P.E.I.’s net debt is trending in a concerning direction, according to the province’s auditor general, a phenomenon that Opposition Leader Steven Myers believes should alarm Islanders.
On Tuesday, Auditor General Jane MacAdam appeared before the provincial public accounts committee to go over the details of her 2014 Auditor General Report.
In it, she identifies trends involving the province’s net debt, which has ballooned to over $2-billion.
These trends show that in the last three years leading up to March 31, 2013, the province has been increasing the amounts it is pushing out into the future that it will have repay for today’s spending.
MacAdam points out in her report the province’s net debt is growing at a faster rate than the population.
“It’s an unfavourable trend,” MacAdam told the committee Tuesday.
“P.E.I. increased (net debt per capita) from the prior period, which it’s not trending in a favourable direction.”
Net debt is an important measure of the financial position of the province, the AG writes in her report.
It provides a measure of the amount of future revenue that will be required to pay for past operations.
Broken down per person in P.E.I., the net debt equates to over $14,000 per Islander.
That amount has been rising every year for the last three years.
Myers says the rate at which it is rising is unsustainable and will put taxpayers in a precarious situation in the years to come.

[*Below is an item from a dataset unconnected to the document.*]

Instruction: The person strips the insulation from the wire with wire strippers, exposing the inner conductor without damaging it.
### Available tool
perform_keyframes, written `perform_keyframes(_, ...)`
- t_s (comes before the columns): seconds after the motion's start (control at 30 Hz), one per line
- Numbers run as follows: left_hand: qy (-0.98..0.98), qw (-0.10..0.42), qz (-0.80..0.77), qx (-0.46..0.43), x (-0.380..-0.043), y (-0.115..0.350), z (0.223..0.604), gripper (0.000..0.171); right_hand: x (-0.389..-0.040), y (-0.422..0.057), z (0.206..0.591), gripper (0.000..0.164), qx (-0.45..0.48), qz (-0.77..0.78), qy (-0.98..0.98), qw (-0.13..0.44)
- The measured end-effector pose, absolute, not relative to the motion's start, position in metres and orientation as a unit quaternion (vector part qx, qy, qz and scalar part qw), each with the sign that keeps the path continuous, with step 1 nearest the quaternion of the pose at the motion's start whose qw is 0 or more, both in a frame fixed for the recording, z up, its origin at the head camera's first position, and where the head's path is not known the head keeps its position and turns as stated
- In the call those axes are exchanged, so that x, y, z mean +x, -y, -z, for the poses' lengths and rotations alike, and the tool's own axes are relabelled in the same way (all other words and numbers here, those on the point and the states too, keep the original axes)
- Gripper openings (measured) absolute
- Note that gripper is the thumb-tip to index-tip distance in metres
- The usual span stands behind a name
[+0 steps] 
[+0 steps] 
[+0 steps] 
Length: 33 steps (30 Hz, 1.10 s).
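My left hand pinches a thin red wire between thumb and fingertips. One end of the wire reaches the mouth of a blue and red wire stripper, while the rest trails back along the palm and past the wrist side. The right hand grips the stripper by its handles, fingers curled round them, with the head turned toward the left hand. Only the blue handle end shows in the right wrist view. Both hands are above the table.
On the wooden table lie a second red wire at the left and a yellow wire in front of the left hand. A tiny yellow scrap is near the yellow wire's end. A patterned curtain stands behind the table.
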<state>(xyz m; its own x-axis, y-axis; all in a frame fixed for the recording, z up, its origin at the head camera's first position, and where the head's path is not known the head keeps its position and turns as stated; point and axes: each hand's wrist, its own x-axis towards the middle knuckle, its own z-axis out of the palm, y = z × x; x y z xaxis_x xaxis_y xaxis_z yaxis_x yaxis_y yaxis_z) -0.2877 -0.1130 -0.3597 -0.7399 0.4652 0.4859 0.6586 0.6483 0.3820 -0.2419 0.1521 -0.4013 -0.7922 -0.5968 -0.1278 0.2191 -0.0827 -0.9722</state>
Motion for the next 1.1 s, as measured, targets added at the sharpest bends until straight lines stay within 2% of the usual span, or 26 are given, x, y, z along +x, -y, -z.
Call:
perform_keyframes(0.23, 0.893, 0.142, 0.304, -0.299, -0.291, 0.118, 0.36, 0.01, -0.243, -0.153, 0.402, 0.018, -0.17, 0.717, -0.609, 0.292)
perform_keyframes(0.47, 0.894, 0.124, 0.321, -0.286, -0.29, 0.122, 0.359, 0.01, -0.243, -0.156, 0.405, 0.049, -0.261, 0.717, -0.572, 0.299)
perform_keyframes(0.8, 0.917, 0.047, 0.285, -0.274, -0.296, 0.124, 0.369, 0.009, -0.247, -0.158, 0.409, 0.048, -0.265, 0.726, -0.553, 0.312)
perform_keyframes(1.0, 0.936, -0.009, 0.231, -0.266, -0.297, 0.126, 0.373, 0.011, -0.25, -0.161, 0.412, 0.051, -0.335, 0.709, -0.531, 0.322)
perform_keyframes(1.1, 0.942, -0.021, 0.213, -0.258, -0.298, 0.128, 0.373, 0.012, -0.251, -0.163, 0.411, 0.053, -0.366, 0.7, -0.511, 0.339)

“Until they reach a state of balance, which I still contend they’ll never do, they won’t be able to make a payment on the debt, so we’re going to continue to see that trend upwards, which is something that should be alarming for all Islanders,” Myers said.
The auditor general also pointed out the province has been spending at a faster rate than the growth in the economy.
This is known as the debt to GDP ratio.
In 2013, P.E.I. had the largest increase in this ratio than Nova Scotia and New Brunswick and now has the largest debt to GDP ratio in the Maritimes.
Myers also pointed to the fact P.E.I. has also been increasing the amount of money it is taking out of the economy through taxes and user fees for provincial services.
The 2014 AG report shows this too has been increasing for the last three years.
“When you’re doing that to your economy, it’s next to impossible for your economy to grow,” Myers said.
“They can’t continue to tax, they have to come up with a way to reduce spending. We can’t say, ‘Yes we’re going to continue to spend exactly the way we’ve been spending, which is wild and free, and we’re going to make you pay more for it, we’re going to charge you more for your license, we’re going to put a new tax in, which they did with HST.’”
Finance Minister Wes Sheridan has repeatedly stated the province is on track to achieve a balanced budget in the 2015-16 fiscal year.